> Exercise:
Please write out all of the data below exactly, without including the pictures.

> Data provided:
#####

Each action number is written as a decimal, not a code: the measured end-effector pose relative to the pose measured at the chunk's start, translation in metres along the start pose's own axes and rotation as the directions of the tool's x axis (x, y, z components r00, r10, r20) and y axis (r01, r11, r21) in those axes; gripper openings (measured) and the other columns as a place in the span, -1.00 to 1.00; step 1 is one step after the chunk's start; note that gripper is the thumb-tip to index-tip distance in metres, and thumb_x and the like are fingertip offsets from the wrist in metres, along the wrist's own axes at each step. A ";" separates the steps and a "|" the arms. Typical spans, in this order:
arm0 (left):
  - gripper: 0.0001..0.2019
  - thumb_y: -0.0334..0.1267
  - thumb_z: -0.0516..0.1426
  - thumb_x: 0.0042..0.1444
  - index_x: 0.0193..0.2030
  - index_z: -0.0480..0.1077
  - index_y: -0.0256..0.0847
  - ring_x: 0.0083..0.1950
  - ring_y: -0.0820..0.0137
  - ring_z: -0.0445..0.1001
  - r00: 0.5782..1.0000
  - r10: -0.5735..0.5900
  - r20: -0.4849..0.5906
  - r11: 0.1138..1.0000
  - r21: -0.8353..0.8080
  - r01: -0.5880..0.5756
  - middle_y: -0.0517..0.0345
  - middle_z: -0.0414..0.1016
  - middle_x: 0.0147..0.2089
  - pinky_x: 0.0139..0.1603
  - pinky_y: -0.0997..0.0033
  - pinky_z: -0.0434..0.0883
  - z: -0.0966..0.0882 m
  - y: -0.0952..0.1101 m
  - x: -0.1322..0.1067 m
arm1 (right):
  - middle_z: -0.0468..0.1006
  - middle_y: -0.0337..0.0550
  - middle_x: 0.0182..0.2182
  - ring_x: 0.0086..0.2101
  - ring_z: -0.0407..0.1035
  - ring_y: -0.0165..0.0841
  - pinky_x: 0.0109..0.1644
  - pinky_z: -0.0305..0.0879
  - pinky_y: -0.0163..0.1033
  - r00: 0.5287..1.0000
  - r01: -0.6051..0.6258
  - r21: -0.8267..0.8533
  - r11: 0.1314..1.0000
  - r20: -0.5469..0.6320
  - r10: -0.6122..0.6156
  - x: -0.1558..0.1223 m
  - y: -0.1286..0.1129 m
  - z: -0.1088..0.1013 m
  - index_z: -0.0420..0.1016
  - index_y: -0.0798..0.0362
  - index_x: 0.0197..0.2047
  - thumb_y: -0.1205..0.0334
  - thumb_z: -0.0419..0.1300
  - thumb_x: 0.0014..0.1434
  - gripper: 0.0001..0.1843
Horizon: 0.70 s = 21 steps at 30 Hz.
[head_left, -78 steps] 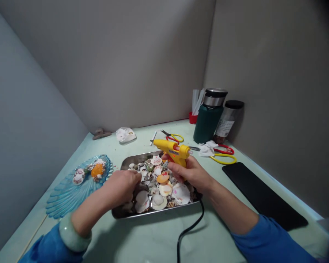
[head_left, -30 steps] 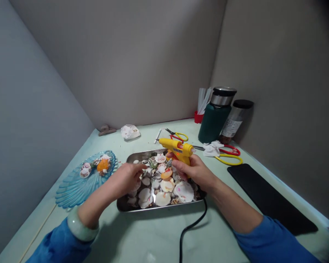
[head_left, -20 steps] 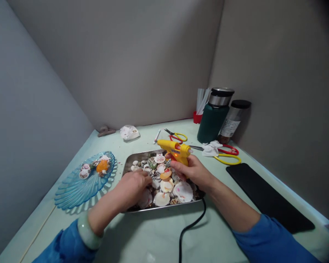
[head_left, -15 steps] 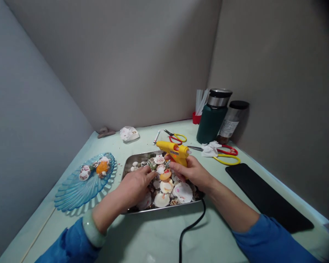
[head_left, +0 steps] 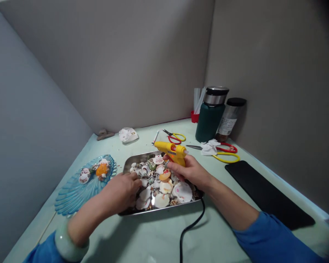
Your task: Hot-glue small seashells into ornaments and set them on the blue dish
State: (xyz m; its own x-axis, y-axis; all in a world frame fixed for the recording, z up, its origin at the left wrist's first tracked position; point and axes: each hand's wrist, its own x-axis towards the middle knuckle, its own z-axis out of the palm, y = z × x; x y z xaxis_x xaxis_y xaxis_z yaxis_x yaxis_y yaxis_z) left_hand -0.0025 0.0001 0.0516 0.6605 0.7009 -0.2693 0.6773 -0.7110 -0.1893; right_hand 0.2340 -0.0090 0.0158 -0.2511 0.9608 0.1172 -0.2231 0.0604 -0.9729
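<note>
**Hot glue gun** (head_left: pixel 172 152): yellow, indicator lit orange, nozzle pointing left. It is held above the far edge of the steel tray (head_left: pixel 134 159). The right hand (head_left: pixel 188 171) is wrapped firmly around its grip. The black cord (head_left: pixel 190 227) runs past the near tray edge toward the body.

**Seashells** (head_left: pixel 164 187): a loose heap in the tray, with scallop halves mixed among small snail shells. The left hand (head_left: pixel 122 191) lies palm down on the left part of the heap, fingers curled into the shells. The fingertips are hidden, so it cannot be told whether they pinch a shell.

**Handling (judgement):**
- Hold the nozzle up and away from the left fingers and the heap, so that no drip bonds loose shells.
- Take one shell by its rim between thumb and forefinger.
- Lift it straight up. The tray wall is low and neighbouring shells spill easily.
- Leave the cord slack and off the tray.

**Surroundings:**
- A blue glass dish (head_left: pixel 71 193) lies just left of the tray, with a few shells at its far end.
- Beyond the tray are small scissors (head_left: pixel 176 138) and large scissors (head_left: pixel 227 154) with a crumpled tissue (head_left: pixel 209 147) on them.
- Further back stand a green flask (head_left: pixel 210 118) and a jar (head_left: pixel 229 117).
- A black pad (head_left: pixel 265 195) lies to the right.
</note>
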 end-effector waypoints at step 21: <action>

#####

> Task answer:
Each action number is written as a decimal, not a code: the measured end-effector pose relative to the pose measured at the chunk's start, translation in metres along the start pose's own axes and rotation as the directions of the tool's x axis (x, y, z components r00, r10, r20) and y axis (r01, r11, r21) in those axes; gripper openings (measured) and the other columns as a place in the span, -1.00 to 1.00; step 1 is one step after the chunk's start; note that gripper is the thumb-tip to index-tip distance in metres, and thumb_x and the like are fingertip offsets from the wrist in metres, along the wrist's own axes at each step. A ";" separates the steps and a "|" the arms. Typical spans, in this order:
arm0 (left):
  - gripper: 0.0001..0.2019
  - thumb_y: -0.0334..0.1267
  - thumb_z: -0.0516..0.1426
  - thumb_x: 0.0042..0.1444
  - index_x: 0.0193..0.2030
  - index_z: -0.0480..0.1077
  - index_y: -0.0256..0.0847
  - ring_x: 0.0083..0.1950
  - ring_y: -0.0820..0.0137
  - ring_z: -0.0445..0.1001
  - r00: 0.5782..1.0000
  - r10: -0.5735..0.5900
  - r20: -0.4849..0.5906
  - r11: 0.1138..1.0000
  - r21: -0.8353..0.8080
  - r01: -0.5880..0.5756
  - middle_y: -0.0517..0.0345
  - middle_z: -0.0414..0.1016
  - middle_x: 0.0147..0.2089
  - pinky_x: 0.0139..0.1603
  - pinky_y: -0.0997..0.0033
  - pinky_z: -0.0434..0.0883
  - z: -0.0966..0.0882 m
  - y: -0.0952..0.1101 m
  - x: -0.1322..0.1067 m
arm1 (right):
  - middle_z: -0.0468..0.1006
  - middle_y: -0.0337..0.0550
  - middle_x: 0.0182..0.2182
  - ring_x: 0.0086..0.2101
  - ring_z: -0.0407..0.1035
  - ring_y: -0.0165..0.0841
  - pinky_x: 0.0109..0.1644
  - pinky_z: -0.0305..0.0879
  - pinky_y: -0.0163..0.1033
  - r00: 0.5287..1.0000
  - r01: -0.6051..0.6258
  - r21: -0.8267..0.8533
  - r11: 0.1314..1.0000
  - r20: -0.5469..0.6320
  - r10: -0.6122..0.6156
  - x: -0.1558..0.1223 m
  - y: -0.1286..0.1129 m
  - z: -0.1088..0.1013 m
  - index_z: -0.0420..0.1016
  - index_y: -0.0798..0.0362
  - index_x: 0.0197..0.2047
  - thumb_y: -0.1205..0.0334
  - thumb_z: -0.0419..0.1300
  - thumb_x: 0.0014..0.1434
  - gripper: 0.0001..0.1843
Horizon: 0.70 s = 21 steps at 30 Hz.
[head_left, -78 steps] 
[head_left, -30 steps] 
[head_left, -20 steps] 
[head_left, -15 steps] 
[head_left, +0 steps] 
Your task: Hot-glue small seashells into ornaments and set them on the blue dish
State: (xyz m; its own x-axis, y-axis; all in a world frame fixed for the recording, z up, its origin at the left wrist's first tracked position; point and axes: each hand's wrist, its own x-axis towards the middle knuckle, its own z-axis out of the palm, y = z × x; x y z xaxis_x xaxis_y xaxis_z yaxis_x yaxis_y yaxis_z) left_hand -0.0025 0.0001 0.0516 0.6605 0.7009 -0.2693 0.6773 -0.7110 -0.1893; right_hand 0.2340 -0.0090 0.0158 -0.2511 0.9608 0.1172 -0.2231 0.0604 -0.9729
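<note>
**Hot glue gun** (head_left: pixel 172 152): yellow, indicator lit orange, nozzle pointing left. It is held above the far edge of the steel tray (head_left: pixel 134 159). The right hand (head_left: pixel 188 171) is wrapped firmly around its grip. The black cord (head_left: pixel 190 227) runs past the near tray edge toward the body.

**Seashells** (head_left: pixel 164 187): a loose heap in the tray, with scallop halves mixed among small snail shells. The left hand (head_left: pixel 122 191) lies palm down on the left part of the heap, fingers curled into the shells. The fingertips are hidden, so it cannot be told whether they pinch a shell.

**Handling (judgement):**
- Hold the nozzle up and away from the left fingers and the heap, so that no drip bonds loose shells.
- Take one shell by its rim between thumb and forefinger.
- Lift it straight up. The tray wall is low and neighbouring shells spill easily.
- Leave the cord slack and off the tray.

**Surroundings:**
- A blue glass dish (head_left: pixel 71 193) lies just left of the tray, with a few shells at its far end.
- Beyond the tray are small scissors (head_left: pixel 176 138) and large scissors (head_left: pixel 227 154) with a crumpled tissue (head_left: pixel 209 147) on them.
- Further back stand a green flask (head_left: pixel 210 118) and a jar (head_left: pixel 229 117).
- A black pad (head_left: pixel 265 195) lies to the right.
</note>
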 end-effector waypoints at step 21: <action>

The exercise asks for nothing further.